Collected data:
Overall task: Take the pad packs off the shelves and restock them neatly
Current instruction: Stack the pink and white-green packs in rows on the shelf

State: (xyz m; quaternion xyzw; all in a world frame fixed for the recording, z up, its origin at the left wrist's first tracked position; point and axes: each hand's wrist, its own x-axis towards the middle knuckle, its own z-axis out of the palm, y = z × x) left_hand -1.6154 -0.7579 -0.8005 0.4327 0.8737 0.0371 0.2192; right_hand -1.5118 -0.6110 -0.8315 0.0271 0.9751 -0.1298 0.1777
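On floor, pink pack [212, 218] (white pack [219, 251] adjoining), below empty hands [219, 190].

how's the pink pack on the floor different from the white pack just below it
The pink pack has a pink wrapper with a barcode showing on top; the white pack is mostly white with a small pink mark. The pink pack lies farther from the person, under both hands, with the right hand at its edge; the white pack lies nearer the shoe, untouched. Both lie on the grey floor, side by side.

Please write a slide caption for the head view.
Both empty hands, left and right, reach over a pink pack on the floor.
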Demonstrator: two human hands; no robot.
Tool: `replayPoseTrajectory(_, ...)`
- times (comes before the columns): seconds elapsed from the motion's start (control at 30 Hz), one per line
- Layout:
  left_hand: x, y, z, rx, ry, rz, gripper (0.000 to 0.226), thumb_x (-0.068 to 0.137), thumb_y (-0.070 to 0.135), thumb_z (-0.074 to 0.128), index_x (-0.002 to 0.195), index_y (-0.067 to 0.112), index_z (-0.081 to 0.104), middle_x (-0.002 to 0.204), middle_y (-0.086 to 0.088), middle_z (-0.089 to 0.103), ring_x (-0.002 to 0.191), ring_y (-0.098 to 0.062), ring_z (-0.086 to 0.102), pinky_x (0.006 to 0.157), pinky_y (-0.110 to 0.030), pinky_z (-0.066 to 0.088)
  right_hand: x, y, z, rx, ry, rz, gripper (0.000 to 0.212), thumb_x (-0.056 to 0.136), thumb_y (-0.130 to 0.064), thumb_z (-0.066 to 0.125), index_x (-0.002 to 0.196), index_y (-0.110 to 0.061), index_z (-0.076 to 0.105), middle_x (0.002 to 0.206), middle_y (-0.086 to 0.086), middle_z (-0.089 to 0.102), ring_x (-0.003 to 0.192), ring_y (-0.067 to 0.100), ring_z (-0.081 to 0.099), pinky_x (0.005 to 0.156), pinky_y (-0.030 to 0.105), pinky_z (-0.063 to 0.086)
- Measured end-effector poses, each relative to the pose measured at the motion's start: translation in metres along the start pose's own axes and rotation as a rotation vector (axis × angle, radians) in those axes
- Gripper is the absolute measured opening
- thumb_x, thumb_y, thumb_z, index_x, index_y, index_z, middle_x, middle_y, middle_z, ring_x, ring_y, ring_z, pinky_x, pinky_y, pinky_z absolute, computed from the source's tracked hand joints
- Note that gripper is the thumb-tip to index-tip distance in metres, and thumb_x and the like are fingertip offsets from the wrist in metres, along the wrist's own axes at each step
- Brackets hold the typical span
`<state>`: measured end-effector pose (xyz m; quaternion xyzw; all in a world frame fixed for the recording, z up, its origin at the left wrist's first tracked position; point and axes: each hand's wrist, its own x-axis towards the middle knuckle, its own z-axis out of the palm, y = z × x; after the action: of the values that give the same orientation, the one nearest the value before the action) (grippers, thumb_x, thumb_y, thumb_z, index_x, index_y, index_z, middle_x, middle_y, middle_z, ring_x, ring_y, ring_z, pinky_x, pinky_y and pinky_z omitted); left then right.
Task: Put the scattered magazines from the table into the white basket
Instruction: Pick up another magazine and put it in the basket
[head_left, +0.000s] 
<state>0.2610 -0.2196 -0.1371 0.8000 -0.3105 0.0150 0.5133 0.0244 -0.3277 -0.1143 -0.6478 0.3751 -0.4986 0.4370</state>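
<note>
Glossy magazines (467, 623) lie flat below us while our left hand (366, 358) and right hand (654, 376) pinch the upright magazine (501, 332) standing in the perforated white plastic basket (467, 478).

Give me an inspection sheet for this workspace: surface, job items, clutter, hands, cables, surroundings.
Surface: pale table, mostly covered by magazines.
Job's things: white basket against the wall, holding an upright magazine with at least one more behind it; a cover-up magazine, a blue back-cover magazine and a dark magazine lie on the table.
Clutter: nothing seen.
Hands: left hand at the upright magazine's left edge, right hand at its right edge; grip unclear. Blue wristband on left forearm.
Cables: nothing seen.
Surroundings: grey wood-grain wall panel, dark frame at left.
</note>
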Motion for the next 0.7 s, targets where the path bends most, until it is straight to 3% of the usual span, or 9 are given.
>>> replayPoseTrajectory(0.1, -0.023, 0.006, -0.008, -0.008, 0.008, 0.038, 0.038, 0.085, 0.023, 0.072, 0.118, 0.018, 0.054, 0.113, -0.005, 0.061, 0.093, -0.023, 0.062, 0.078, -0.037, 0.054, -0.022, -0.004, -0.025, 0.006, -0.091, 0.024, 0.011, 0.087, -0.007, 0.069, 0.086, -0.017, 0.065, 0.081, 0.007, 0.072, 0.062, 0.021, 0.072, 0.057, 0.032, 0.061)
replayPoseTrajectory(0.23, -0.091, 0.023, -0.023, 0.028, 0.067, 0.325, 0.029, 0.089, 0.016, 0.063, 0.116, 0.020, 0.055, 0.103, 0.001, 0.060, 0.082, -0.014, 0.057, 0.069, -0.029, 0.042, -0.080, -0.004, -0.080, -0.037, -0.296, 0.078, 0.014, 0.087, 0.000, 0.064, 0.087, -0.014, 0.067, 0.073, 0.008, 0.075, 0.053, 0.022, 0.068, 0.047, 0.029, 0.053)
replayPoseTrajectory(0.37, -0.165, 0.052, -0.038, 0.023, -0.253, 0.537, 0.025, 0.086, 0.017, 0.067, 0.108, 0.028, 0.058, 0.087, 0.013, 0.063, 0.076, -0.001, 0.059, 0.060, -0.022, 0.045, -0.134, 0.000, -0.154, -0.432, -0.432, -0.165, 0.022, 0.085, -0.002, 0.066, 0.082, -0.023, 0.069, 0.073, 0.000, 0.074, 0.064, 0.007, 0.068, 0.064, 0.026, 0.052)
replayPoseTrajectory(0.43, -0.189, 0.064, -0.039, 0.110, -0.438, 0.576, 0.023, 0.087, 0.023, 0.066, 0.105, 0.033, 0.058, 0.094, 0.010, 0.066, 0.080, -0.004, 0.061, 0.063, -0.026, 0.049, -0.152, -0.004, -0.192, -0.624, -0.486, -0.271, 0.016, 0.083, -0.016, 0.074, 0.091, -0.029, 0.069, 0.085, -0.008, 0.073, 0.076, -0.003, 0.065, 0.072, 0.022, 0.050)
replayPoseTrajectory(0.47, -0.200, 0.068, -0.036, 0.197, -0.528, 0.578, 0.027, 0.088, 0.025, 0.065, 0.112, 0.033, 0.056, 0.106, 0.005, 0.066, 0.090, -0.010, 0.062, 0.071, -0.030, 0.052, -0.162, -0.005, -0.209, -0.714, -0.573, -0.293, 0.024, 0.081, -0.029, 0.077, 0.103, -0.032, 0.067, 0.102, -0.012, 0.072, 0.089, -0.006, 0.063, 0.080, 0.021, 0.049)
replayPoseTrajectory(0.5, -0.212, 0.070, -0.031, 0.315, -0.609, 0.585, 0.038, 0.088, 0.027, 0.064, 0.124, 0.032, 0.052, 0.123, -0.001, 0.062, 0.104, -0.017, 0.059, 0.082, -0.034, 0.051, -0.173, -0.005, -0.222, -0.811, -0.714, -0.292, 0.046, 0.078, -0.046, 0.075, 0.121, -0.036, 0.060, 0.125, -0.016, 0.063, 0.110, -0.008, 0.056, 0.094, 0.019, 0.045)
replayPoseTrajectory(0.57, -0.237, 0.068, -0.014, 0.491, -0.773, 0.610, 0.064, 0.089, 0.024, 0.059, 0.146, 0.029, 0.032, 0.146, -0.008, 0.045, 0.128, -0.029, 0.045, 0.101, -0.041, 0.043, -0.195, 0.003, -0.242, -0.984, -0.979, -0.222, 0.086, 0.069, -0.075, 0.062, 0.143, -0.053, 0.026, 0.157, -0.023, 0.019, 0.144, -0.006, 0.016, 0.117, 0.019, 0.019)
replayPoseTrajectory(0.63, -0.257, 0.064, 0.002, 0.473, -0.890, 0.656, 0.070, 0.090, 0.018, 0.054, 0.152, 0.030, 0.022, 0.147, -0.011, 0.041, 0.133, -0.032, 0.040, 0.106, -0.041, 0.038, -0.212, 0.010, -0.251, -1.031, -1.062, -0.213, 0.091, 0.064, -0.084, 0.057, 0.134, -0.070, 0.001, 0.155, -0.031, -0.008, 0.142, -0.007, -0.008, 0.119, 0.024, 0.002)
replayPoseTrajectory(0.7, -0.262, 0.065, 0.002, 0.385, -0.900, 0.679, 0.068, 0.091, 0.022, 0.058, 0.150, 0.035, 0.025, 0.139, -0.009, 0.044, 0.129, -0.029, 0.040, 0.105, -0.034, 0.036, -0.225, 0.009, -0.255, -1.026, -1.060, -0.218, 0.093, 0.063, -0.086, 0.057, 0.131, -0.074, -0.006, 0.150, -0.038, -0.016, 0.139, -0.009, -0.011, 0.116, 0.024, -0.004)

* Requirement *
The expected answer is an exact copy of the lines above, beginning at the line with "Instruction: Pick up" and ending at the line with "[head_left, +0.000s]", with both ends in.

* Task result *
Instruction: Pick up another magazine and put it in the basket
[head_left, +0.000s] 

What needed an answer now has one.